Walston’s affirmance of the Birklid “intentional disregard” standard – particularly in a case involving a sophisticated employer in the mid-1980s more than a decade after the implementation of OSHA and public awareness of the risks from asbestos exposure – should continue to protect employers from tort claims arising from their employees’ exposure not only to asbestos but other toxins and risks that produce injuries with long latency periods.  For example, employees of landscapers who develop skin cancer and truck drivers who develop emphysema from vehicle fumes should continue to be limited to recovery under the IIA rather than in court.

But this narrow standard remains under attack.  Donna Walston, the representative of Gary Walston’s estate, has filed a motion for reconsideration of the Supreme Court’s opinion looking to garner one more vote there, and at least one legislative leader (not coincidentally, a former asbestos plaintiffs’ lawyer and partner of the plaintiff’s counsel in Walston) plans to propose a change to the IIA that would create tort liability for employers from exposure to asbestos and other toxins that lead to latent conditions that are not immediately observable.  We will continue to keep you informed of developments in this area.

Fiber Type Crucial In Defending Asbestos Claims

Asbestos defendants are frequently faced with medical causation testimony from the plaintiff that asserts that, because there is no “safe” level of asbestos exposure, any exposure above some ill-defined “background” level is a substantial contributing factor to the plaintiff’s asbestos-related injury. This theory has become the centerpiece of modern asbestos litigation and discourages minimal exposure cases from going to the jury. However, a strong defense can be mounted to a minimal exposure case, particularly if plaintiff alleges exposure to chrysotile asbestos fibers.

For the toxic tort defense lawyer, an understanding of the two major families of asbestos is critical. From a toxicity standpoint, amphibole asbestos fibers are more potentially toxic than fibers of the serpentine family. Amphiboles tend to: (1) be acid resistant; (2) be persistent in the body; (3) be straight fibers; and (4) contain iron. By comparison,chrysotile asbestos, a member of the serpentine family, has a much more lower toxicity profile, particularly in low exposure settings. Chrysotile: (1) breaks down in the body; (2) is acid soluble; (3) has a soft pliable curly shape; and (4) contains dissolvable magnesium. Because the body handles chrysotile fibers differently, chrysotile is much less potent than amphibole asbestos. An examination of the toxicological literature demonstrates that the mesothelioma mortality risk is much greater from amphibole exposure as compared to chrysotile exposure.

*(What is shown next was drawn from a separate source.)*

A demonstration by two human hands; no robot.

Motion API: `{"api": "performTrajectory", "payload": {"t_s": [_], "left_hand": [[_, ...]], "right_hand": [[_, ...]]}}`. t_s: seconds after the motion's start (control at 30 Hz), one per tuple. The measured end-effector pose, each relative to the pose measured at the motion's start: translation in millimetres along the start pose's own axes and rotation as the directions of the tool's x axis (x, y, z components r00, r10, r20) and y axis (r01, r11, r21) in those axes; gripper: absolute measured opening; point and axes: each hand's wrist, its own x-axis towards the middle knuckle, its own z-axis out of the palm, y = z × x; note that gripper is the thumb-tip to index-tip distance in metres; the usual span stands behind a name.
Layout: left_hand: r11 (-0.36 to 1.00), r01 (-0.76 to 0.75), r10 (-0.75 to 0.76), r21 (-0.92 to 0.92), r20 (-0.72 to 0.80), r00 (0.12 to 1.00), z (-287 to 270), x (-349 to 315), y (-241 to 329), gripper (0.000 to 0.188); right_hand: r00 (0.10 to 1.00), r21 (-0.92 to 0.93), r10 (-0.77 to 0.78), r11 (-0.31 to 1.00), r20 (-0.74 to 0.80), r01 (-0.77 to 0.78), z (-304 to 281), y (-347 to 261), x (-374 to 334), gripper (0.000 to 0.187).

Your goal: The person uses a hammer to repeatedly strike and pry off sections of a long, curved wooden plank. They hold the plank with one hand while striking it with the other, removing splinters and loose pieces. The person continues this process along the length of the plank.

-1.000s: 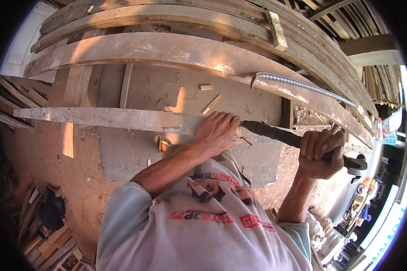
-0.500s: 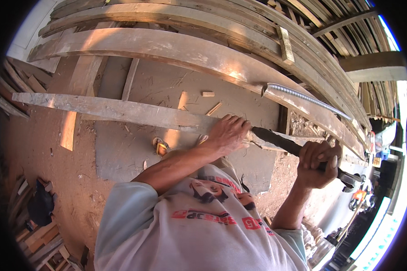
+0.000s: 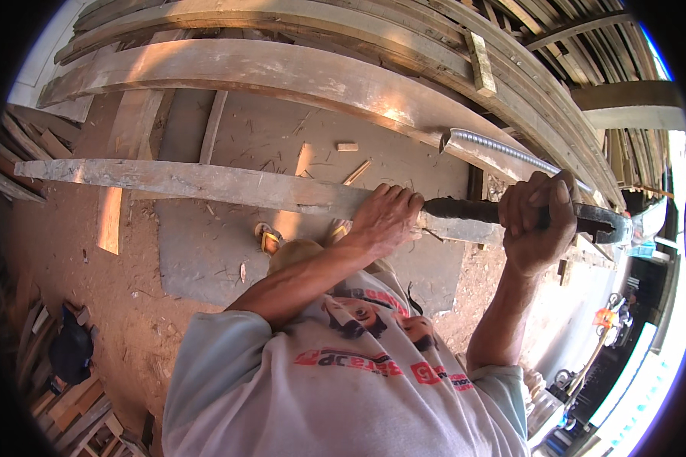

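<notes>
A long weathered wooden plank (image 3: 190,181) runs from the far left toward the centre, held off the ground. My left hand (image 3: 385,219) rests on its right end, fingers pressed down over the wood. My right hand (image 3: 537,221) is clenched around the dark handle of a heavy chopping blade (image 3: 465,209). The blade's dark tip lies against the plank just right of my left fingers. My grey printed shirt fills the lower middle of the view.
Curved thick timbers (image 3: 282,72) and stacked planks arch across the top. A ribbed steel bar (image 3: 503,150) lies on one timber. Wood chips and offcuts (image 3: 347,146) dot the grey slab and dirt floor. Scrap wood (image 3: 68,404) is piled lower left.
My right hand with the blade has risen and moved closer to the plank's end. My left hand stays pressed on the plank. The view has shifted slightly.
</notes>
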Motion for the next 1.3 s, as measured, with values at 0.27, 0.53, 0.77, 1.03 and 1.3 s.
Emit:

At a meeting of the IADC in February 2012, William G. Hughson, M.D., D.Phil., expressed criticism of the expert opinions commonly expressed by plaintiff experts in asbestos cases concerning chrysotile. Dr. Hughson is the Director of the University of California at San Diego Center for Occupational & Environmental Medicine. Dr. Hughson rejects the view that any exposure above background is a substantial contributing factor to disease and that dose has no bearing on causation. At the same meeting, Bob Manlowe, a lawyer with Seattle-based Williams Kastner, delivered a paper titled, “Literature Refuting Single-Fiber Theory and Zero-No-Threshold/Linear-Dose-Model.” For the asbestos practitioner, the two papers provide a valuable road map to cross-examining plaintiff experts and defending mesiothelioma cases involving chrysotile asbestos.